White blood cell count≥3000/mm3 (2000/mm3) Platelet count≥10.0*104/mm3 (5.0*104/mm3) Aspartate aminotransferase≤100 IU/l Alanine aminotransferase≤100 IU/l Total bilirubin≤2.0 mg/dl Serum creatinine≤1.5 mg/dl
- No need for emergency surgery due to bleeding or perforation of the primary tumor.
- No mechanical obstruction.
- Written informed consent.
Exclusion Criteria:
- Past history of upper abdominal surgery.
- Past history of surgery for the gastrointestinal tract.
- Body mass index exceeding 30 kg/m2.
Sites / Locations
- Peking University Cancer Hospital
Arms of the Study
Arm 1
Arm 2
Arm Type
Experimental
Active Comparator
Arm Label
Laparoscopic gastrectomy
Open gastrectomy
Arm Description
Laparoscopic distal gastrectomy and D2 lymph node dissection are performed for locally advanced gastric cancer after neoadjuvant chemotherapy.
Open distal gastrectomy and D2 lymph node dissection are performed for locally advanced gastric cancer after neoadjuvant chemotherapy.
Outcomes
Primary Outcome Measures
3-year progression-free survival
In terms of locally advanced gastric cancer, to evaluate the disease free survival rate in laparoscopic subtotal gastrectomy with D2 lymph node dissection at postoperative 3 years compared with open subtotal gastrectomy with D2 lymph node dissection
Secondary Outcome Measures
Overall survival
In terms of locally advanced gastric cancer, to evaluate the overall survival rate in laparoscopic subtotal gastrectomy with D2 lymph node dissection at postoperative 3 years compared with open subtotal gastrectomy with D2 lymph node dissection
Surgical morbidity
Surgical morbidity is defined as the events which occurs with-in postoperative 30 days, extension of hospitalization and re-hospitalization. It is necessary to evaluate the complication and if it occurs during the hospitalization, it is required to record complication name, date of on-set (postoperatively), grade on Clavien-Dindo Classification and treatment for complication.
Surgical mortality
It is defined as the death within postoperative 30 days regardless of postoperative reason. If the patient is transferred to other medication institutes with impossible condition for recovery before death, it is regarded as death.

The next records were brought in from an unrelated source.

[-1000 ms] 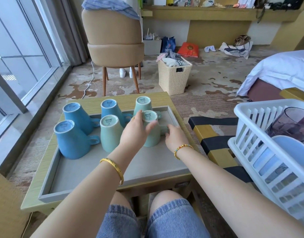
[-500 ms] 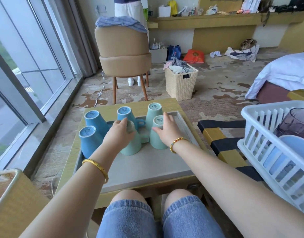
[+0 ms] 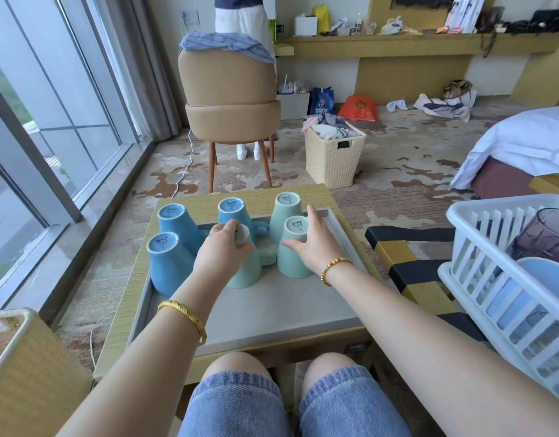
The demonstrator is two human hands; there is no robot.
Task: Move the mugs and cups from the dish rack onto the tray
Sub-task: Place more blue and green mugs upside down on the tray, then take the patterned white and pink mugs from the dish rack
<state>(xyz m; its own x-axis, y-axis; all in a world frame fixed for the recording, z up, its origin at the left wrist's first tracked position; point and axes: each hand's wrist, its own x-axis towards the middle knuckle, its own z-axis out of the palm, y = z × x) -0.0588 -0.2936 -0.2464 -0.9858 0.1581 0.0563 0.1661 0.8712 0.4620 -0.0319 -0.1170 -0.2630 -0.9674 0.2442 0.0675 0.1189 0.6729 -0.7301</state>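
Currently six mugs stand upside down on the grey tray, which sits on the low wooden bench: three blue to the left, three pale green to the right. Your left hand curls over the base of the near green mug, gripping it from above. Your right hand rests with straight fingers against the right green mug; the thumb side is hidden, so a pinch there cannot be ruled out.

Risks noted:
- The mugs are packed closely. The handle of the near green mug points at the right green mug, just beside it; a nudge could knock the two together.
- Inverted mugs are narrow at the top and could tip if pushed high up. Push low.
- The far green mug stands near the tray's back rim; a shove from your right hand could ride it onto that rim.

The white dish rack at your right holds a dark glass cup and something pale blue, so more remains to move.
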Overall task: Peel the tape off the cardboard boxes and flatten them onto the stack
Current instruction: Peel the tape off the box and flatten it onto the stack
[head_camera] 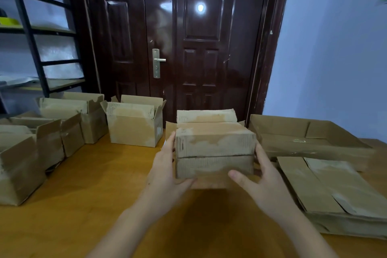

Postoperative recovery index
Postoperatively, the investigator evaluates the patient's recovery condition once a day. Evaluation items for patient's recovery condition: the pain score, the leaving bed time, postoperative gastrointestinal function recovery time and hospital stay.
Postoperative quality of life
In pre-therapy <7 days, pre-operative <7 days, and post-operative at 12 months after surgery, both the European Organisation for Research and Treatment of Cancer (EORTC) C30 and STO22 are analyzed with quality of life by following methods. In case of EORTC-C30, the analysis is undergone by classifying into 5 functional scales (physical, role, emotional, cognitive, and social functioning), 3 symptom scales (fatigue, pain and nausea, and vomiting), 1 global health status and 6 single items.
Full Information
NCT ID
NCT02404753
First Posted
March 23, 2015
Last Updated
September 26, 2018
Sponsor
Peking University
Collaborators
Beijing Municipal Science & Technology Commission
1. Study Identification
Unique Protocol Identification Number
NCT02404753
Brief Title
A Comparison of Laparoscopic With Open Distal Gastrectomy in Advanced Gastric Cancer After Neoadjuvant Chemotherapy
Acronym
REALIZATION
Official Title
A Randomized, Single Center, Controlled Phase II Study to Compare Laparoscopic Versus Open Distal Gastrectomy in Locally Advanced Gastric Cancer After Neoadjuvant Chemotherapy
Study Type
Interventional
2. Study Status
Record Verification Date
September 2018
Overall Recruitment Status
Unknown status
Study Start Date
April 2015 (Actual)
Primary Completion Date
November 25, 2020 (Anticipated)
Study Completion Date
November 25, 2022 (Anticipated)
3. Sponsor/Collaborators
Responsible Party, by Official Title
Principal Investigator
Name of the Sponsor
Peking University
Collaborators
Beijing Municipal Science & Technology Commission
4. Oversight
Data Monitoring Committee
No
5. Study Description
Brief Summary
The purpose of the study is to evaluate the safety and efficacy of laparoscopic distal D2 gastrectomy (LDG) compared with open surgery (ODG) for resectable gastric cancer, to determine whether LDG can be a test arm for a future Phase III trial to evaluate the non-inferiority of overall survival compared with ODG in patients who receive neoadjuvant chemotherapy.
Detailed Description
The study is an open-label, controlled, randomized Phase II clinical trial. The protocol has been approved by the Ethics Committee of Beijing Cancer Hospital.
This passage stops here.